In a year where he also missed the first two races of the season due to a back injury sustained at the Race of Champions event in January, Wehrlein looks set to return to DTM with Mercedes.
However, he would face another season of uncertainty there, too, with the Silver Arrows pulling out of the series at the end of 2018.
Does he deserve to lose his seat in Formula 1? No. But there is simply no room for niceties at the pinnacle of motorsport.
Marcus Ericsson
Qualifying battle v team-mate: 7-11
Average gap in qualifying: +0.05s
Race battle v team-mate: 7-11
Best finish: 11th (Spain, Baku)
Percentage of team’s Championship points: 0% (0 points)
Money talks in Formula 1 and there is no stronger evidence of that than Marcus Ericsson at Sauber.
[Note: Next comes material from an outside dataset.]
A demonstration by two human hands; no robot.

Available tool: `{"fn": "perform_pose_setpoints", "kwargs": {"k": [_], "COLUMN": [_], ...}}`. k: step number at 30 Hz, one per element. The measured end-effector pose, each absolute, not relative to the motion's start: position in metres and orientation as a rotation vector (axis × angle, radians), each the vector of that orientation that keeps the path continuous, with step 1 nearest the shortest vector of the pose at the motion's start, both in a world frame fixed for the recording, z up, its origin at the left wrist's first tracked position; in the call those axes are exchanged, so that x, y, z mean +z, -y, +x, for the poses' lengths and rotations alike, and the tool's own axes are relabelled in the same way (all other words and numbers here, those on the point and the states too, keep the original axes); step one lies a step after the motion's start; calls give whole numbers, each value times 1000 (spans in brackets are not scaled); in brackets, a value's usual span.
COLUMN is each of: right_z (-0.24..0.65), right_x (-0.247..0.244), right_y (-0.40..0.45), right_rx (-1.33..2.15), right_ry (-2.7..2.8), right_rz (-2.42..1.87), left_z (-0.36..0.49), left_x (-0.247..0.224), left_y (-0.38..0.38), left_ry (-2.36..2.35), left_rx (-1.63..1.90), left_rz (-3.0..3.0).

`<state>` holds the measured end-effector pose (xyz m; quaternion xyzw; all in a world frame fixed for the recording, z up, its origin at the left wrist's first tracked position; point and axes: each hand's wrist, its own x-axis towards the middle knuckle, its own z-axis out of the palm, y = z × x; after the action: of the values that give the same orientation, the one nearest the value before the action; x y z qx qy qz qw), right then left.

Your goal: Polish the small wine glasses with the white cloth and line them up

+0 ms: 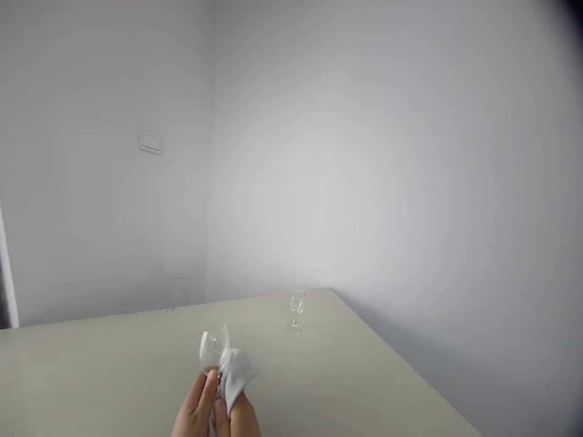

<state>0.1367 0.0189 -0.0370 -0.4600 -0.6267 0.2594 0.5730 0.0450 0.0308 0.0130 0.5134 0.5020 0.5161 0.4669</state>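
Note:
At the bottom of the head view, my left hand [197, 405] is closed around the lower part of a clear stemmed glass [213, 350], whose bowl points up. Beside it, my right hand [238, 417] grips a white cloth [238, 371]. The cloth touches the right side of the glass and hangs out to the right, slightly blurred. My fingers and the cloth hide most of the stem and base. A second clear stemmed glass [297, 311] stands upright farther back on the pale green table [118, 376], touched by neither hand.
Grey-white walls meet in a corner behind the table, and one runs along its right edge. A white switch plate [150, 142] is on the left wall. A small dark mark [170, 310] lies near the table's back edge.

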Motion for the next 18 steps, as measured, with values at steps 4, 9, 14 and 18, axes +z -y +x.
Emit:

The Swede has now completed a second consecutive season without scoring a single World Championship point. His last coming at Monza in 2015.
Perhaps the most damning moment for those few who think Ericsson is still worthy of a place on the grid came in Hungary, where he was out-qualified by Paul di Resta – a driver who had not stepped inside a Formula 1 car for the best part of three-and-a-half years.
And yet, Ericsson has been retained for another year at Sauber, all because of the fact that his financial backers are the same that fund the Swiss team.
Given how long it took for Sauber to decide their 2018 line-up, Ericsson did come very close to losing his seat to Ferrari’s other reserve driver in Antonio Giovinazzi but he has ultimately survived the chop.
Despite making zero contribution on the track, it’s the financial contribution that unfortunately counts.